Silicon based Heterostructures

Heterostructures represent a basic structure in solid state physics and electronic devices (field effect transistors, III-V semiconductor based optoelectronics, solar cells).

They allow:

• To combine the mostsuitable properties of different solids
• Passivation of interface states
• To build bridges between organic and inorganic solids

Our research activities focus on the amorphous/crystalline silicon (a-Si:H/c-Si) heterojunction.

Fig. 2 shows the schematics and band structure of a wafer-based solar cell with a-Si:H/c-Si heterocontacts. The use of amorphous silicon deposition instead of in-diffusion of dopants makes it possible to form a p-n heterojunction and, at the same time, maintain a well passivated c-Si surface.
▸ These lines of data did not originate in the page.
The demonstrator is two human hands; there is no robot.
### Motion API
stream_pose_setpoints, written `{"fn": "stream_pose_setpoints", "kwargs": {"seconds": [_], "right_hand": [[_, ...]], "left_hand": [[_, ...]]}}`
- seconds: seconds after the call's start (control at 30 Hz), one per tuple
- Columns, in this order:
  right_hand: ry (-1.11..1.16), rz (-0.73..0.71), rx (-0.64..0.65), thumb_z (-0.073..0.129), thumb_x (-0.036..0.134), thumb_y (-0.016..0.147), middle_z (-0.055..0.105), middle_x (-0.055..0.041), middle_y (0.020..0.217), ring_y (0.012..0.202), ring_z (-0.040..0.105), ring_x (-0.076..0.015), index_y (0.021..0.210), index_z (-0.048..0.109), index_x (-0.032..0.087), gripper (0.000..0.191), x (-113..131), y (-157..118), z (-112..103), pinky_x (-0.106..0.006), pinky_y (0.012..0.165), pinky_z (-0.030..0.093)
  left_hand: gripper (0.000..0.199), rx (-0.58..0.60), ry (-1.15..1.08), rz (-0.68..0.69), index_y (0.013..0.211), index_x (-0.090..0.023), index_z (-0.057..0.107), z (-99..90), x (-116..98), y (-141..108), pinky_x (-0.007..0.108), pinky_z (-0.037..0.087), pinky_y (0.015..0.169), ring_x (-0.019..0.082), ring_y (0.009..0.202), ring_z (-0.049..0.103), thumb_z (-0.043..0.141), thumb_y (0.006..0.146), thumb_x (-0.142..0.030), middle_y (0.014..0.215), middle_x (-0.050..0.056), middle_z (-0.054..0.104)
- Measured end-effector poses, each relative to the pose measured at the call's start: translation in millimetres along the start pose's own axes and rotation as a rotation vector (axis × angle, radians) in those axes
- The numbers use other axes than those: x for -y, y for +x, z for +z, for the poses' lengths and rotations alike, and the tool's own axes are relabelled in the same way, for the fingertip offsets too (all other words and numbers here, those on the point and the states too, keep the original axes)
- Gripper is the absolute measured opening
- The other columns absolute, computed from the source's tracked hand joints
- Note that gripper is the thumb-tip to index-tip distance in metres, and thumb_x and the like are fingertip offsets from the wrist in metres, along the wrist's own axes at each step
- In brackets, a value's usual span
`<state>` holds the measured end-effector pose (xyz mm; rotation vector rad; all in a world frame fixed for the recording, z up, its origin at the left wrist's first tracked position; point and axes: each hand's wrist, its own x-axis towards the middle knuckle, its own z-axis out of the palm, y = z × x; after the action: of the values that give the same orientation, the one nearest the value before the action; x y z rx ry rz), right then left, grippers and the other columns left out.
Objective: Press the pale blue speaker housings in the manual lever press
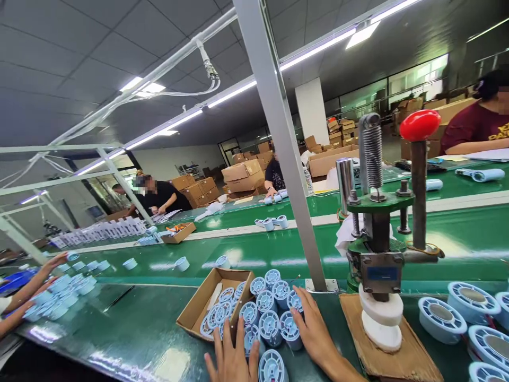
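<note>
A cluster of light-blue round plastic housings [269, 324] with spoked tops stands on the green table in front of me. My left hand [234, 358] is open at its near left side, fingers spread against the housings there. At the right side is my right hand [314, 331], also open, with its fingertips on or beside the outer housings. Whether either hand presses on them I cannot tell. Just left of the cluster, a shallow cardboard box [187, 317] contains light-blue spoked rings [218, 313] and a pale strip.
A hand press [382, 270] with a red knob [420, 124] stands right, over a cardboard sheet [417, 358]. Larger blue housings [441, 318] with metal discs lie beyond it. A grey post [296, 185] rises ahead. A green conveyor [246, 254] carries parts; co-workers sit across and left.
</note>
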<state>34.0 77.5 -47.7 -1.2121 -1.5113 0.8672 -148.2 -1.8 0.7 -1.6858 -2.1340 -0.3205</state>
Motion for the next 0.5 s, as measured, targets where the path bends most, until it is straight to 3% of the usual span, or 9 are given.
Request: {"fn": "stream_pose_setpoints", "kwargs": {"seconds": [0.13, 0.27, 0.4, 0.5], "right_hand": [[0.028, 0.003, 0.098, 0.034, 0.048, 0.093, 0.029, -0.0117, 0.156, 0.146, 0.027, -0.0254, 0.147, 0.039, 0.015, 0.063, -1.6, -8.2, 8.2, -0.047, 0.119, 0.024], [0.076, -0.01, 0.148, 0.035, 0.052, 0.092, 0.031, -0.0113, 0.155, 0.145, 0.027, -0.0252, 0.147, 0.037, 0.015, 0.067, -5.2, -10.9, 11.6, -0.045, 0.12, 0.023], [0.129, -0.018, 0.118, 0.034, 0.057, 0.091, 0.036, -0.0123, 0.152, 0.143, 0.032, -0.0257, 0.145, 0.036, 0.014, 0.069, -18.0, -8.1, 12.3, -0.046, 0.12, 0.022], [0.131, -0.015, 0.133, 0.034, 0.058, 0.093, 0.037, -0.0109, 0.151, 0.142, 0.033, -0.0253, 0.145, 0.035, 0.016, 0.067, -34.0, -4.2, 11.8, -0.046, 0.121, 0.022]], "left_hand": [[0.047, 0.033, -0.022, -0.038, 0.137, -0.02, 0.054, 6.0, 1.5, -0.5, 0.066, 0.035, 0.103, 0.042, 0.142, 0.032, 0.039, 0.096, -0.037, 0.153, 0.019, 0.039], [0.05, 0.002, -0.164, -0.064, 0.137, -0.014, 0.054, 18.3, 0.1, -7.3, 0.055, 0.038, 0.108, 0.039, 0.142, 0.033, 0.042, 0.095, -0.037, 0.153, 0.022, 0.037], [0.052, -0.005, -0.301, -0.065, 0.139, -0.015, 0.053, 21.6, 5.1, -9.4, 0.05, 0.038, 0.112, 0.033, 0.142, 0.036, 0.042, 0.094, -0.039, 0.153, 0.017, 0.04], [0.053, 0.005, -0.397, -0.052, 0.141, -0.018, 0.05, 12.7, 16.0, -5.1, 0.048, 0.039, 0.112, 0.028, 0.14, 0.04, 0.037, 0.095, -0.041, 0.15, 0.013, 0.045]]}}
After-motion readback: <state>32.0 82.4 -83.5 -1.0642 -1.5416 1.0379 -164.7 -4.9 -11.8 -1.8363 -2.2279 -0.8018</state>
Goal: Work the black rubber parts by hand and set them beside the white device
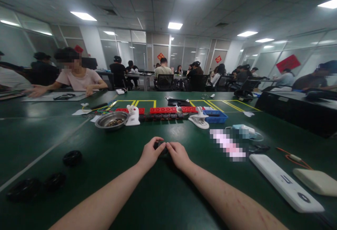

Chemical vapour deposition of a-Si:H and sputter-deposition of a transparent conductive oxide (TCO) front contact at low temperatures (T<250°C) enables the realization of a complete low temperature processing on thin poly-crystalline silicon films on glass or on silicon wafers for high efficiency hetero-solar cells.  Cell efficiencies above 25 % on large area (100 cm²) have been shown for a "classical" cell design with contacts on the front and rear side.

A crucial pre-condition to avoid recombination losses of charge carriers on hetero-interfaces is the optimisation of wet-chemical conditioning of Si substrates for heterojunction solar cells.

Further improvements are possible using alternative designs such as rear contact cells, as shown experimentally and in numerical simulation studies using e.g. our heterojunction device simulator AFORS-HET.

Another topic of current research is to combine silicon heterojunction with perovskite-based solar cells into perovskite/silicon tandem cells. With realistic assumptions regarding the involved materials, numerical simulations predict efficiencies above 30% for such devices.